Nei miei ricordi un sorriso pieno di speranza, quello di Bernhard Haring, il grandissimo teologo moralista che aveva riformato la teologia morale nella seconda metà dello scorso secolo, il cui insegnamento spesso oggi riecheggia nelle parole di papa Francesco, e che fu emarginato e alla cui morte il quotidiano vaticano non aveva giudicato valesse la pena di dedicare una riga. A un amico che nel 1994 gli chiedeva come vedesse il futuro della Chiesa, rispondeva con la sorridente fermezza che gli era consueta “Non preoccupatevi.
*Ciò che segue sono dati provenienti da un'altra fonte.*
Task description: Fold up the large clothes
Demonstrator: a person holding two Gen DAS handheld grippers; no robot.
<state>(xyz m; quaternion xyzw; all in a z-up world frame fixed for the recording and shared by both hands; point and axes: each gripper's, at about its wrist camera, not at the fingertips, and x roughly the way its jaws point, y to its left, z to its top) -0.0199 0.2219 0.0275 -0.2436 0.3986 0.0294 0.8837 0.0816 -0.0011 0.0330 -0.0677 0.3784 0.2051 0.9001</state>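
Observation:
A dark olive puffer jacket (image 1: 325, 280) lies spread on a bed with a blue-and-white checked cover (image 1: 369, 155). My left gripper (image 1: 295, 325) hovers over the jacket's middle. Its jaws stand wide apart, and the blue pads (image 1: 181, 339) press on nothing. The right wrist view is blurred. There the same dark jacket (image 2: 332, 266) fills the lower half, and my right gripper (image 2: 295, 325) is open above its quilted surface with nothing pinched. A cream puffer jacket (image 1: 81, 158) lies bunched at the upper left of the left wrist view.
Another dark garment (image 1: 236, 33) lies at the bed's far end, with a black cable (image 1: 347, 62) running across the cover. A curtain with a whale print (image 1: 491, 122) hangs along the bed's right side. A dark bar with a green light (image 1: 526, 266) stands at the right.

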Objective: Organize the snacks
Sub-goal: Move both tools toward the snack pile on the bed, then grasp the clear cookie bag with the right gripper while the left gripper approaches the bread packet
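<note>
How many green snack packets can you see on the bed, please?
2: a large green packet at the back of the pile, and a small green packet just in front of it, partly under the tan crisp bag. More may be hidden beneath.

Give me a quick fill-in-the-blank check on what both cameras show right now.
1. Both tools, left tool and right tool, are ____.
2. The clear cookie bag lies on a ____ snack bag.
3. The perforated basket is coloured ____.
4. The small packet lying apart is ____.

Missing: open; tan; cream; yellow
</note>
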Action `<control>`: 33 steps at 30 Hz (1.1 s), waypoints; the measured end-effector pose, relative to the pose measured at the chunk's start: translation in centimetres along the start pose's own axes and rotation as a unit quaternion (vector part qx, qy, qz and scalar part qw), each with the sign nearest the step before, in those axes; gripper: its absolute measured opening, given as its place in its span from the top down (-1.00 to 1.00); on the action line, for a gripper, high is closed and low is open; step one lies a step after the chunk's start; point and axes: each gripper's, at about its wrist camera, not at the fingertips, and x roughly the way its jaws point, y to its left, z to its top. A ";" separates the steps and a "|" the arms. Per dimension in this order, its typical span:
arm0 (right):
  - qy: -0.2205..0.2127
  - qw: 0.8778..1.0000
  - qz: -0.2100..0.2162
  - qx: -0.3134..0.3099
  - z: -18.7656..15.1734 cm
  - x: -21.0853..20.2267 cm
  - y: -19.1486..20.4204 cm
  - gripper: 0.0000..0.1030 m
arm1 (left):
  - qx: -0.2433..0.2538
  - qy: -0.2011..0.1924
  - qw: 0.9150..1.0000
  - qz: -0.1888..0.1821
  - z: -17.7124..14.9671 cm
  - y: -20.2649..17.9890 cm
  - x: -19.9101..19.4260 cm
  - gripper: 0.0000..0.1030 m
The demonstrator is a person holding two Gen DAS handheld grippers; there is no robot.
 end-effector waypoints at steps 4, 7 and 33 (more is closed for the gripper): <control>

Tutto il ciarpame che maschera il volto luminoso della chiesa di Cristo crollerà presto come un castello di carte”.

 Ecco, adesso è arrivato un Papa che chiede che si preghi per lui, che non si sente giudice ma pastore e fratello, che vuole una Chiesa meno preoccupata della conformità alla dottrina e più capace di attenzione ai poveri, di coraggio per uscire da se stessa, di capacità di riformarsi per adeguarsi – anche il papato – sempre di più al ruolo di servizio che le è proprio. Che vuole rimettere Cristo al centro.

Ma saremo noi anziani preti ancora capaci di credere “nella rivoluzionaria natura dell’amore e della tenerezza”? Saremo capaci di ripartire? Saremo capaci di seguire questo anziano e giovanissimo Papa?